Demand no excuse for latest 2012 ticket fiasco
LONDON 2012 organisers should have been well equipped to cope with the high demand for second hand Olympic tickets, industry experts said yesterday.
Games chiefs Locog were forced to suspend the official re-sale portal, which remained offline last night, designed to allow customers the chance to sell on any unwanted tickets at face value just hours after it opened last Friday.
Thousands of customers logged on to the site last week only to be frustrated in their attempts to use the service and chief executive of online ticket exchange Seatwave, Joe Cohen, believes there is no way the system should have buckled, even if Locog underestimated the traffic they were likely to experience.

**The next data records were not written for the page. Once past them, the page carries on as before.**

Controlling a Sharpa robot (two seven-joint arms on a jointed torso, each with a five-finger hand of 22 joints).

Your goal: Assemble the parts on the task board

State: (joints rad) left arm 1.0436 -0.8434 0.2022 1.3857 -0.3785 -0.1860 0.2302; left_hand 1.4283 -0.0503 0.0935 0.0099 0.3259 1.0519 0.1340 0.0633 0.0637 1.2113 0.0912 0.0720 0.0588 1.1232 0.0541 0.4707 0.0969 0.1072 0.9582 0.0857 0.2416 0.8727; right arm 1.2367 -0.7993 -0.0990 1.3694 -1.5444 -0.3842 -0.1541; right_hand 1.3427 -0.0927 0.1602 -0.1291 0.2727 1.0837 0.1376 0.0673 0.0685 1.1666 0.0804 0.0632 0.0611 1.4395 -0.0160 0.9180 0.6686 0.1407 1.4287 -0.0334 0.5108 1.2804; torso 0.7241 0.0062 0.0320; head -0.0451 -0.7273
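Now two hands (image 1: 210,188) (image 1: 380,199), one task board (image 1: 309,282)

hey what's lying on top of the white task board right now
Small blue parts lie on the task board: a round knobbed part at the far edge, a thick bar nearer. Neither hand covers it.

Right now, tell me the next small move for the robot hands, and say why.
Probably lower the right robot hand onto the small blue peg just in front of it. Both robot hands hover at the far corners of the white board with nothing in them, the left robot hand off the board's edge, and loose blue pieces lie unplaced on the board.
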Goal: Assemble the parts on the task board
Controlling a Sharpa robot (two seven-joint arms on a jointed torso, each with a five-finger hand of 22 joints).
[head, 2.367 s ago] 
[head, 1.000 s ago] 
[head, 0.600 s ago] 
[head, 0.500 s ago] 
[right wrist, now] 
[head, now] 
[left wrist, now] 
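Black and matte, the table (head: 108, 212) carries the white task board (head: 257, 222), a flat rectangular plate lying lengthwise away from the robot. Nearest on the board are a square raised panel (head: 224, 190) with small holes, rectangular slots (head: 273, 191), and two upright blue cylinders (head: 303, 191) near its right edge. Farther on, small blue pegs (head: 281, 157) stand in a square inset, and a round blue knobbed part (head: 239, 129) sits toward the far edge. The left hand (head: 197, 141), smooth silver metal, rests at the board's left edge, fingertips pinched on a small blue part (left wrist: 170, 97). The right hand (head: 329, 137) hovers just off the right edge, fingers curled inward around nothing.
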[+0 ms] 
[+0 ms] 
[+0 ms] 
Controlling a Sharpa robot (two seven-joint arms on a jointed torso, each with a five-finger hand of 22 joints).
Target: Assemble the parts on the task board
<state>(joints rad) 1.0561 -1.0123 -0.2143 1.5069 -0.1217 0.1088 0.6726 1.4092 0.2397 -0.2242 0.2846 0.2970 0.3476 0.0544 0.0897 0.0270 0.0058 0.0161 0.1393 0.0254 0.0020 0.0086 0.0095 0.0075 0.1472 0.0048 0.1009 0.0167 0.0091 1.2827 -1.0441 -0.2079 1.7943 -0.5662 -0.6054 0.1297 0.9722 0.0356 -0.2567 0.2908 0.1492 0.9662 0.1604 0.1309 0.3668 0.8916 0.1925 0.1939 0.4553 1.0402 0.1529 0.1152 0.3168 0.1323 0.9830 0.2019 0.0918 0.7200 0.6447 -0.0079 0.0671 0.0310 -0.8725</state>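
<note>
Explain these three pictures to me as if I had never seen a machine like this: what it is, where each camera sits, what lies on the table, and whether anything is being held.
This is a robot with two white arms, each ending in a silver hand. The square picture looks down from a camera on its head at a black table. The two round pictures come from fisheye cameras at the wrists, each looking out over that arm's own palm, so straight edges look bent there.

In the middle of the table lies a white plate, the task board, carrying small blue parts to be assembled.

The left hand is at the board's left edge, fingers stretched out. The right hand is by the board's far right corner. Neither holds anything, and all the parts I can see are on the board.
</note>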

“I get the impression the problems we’ve seen with the re-sale system are very little to do with volume of interest,” Cohen told City A.M. “The demand can still be high but if you speculate that of the six million tickets that have been purchased so far by just over a million people, let’s say an outlandish proportion of around 20 per cent wanted to offload their tickets – that’s around 250,000 people.
“And even if all those people logged on at the same time that’s a weight of traffic that a business like ours and others in the industry would be able to and are designed to cope with comfortably.”
Locog are currently working with their official ticketing partner Ticketmaster to resolve the problems with the service but were unable to put a date on when it would be up and running again.
Those who bought tickets directly from Locog should be able to submit their tickets for re-sale on the 2012 ticketing website until 3 February.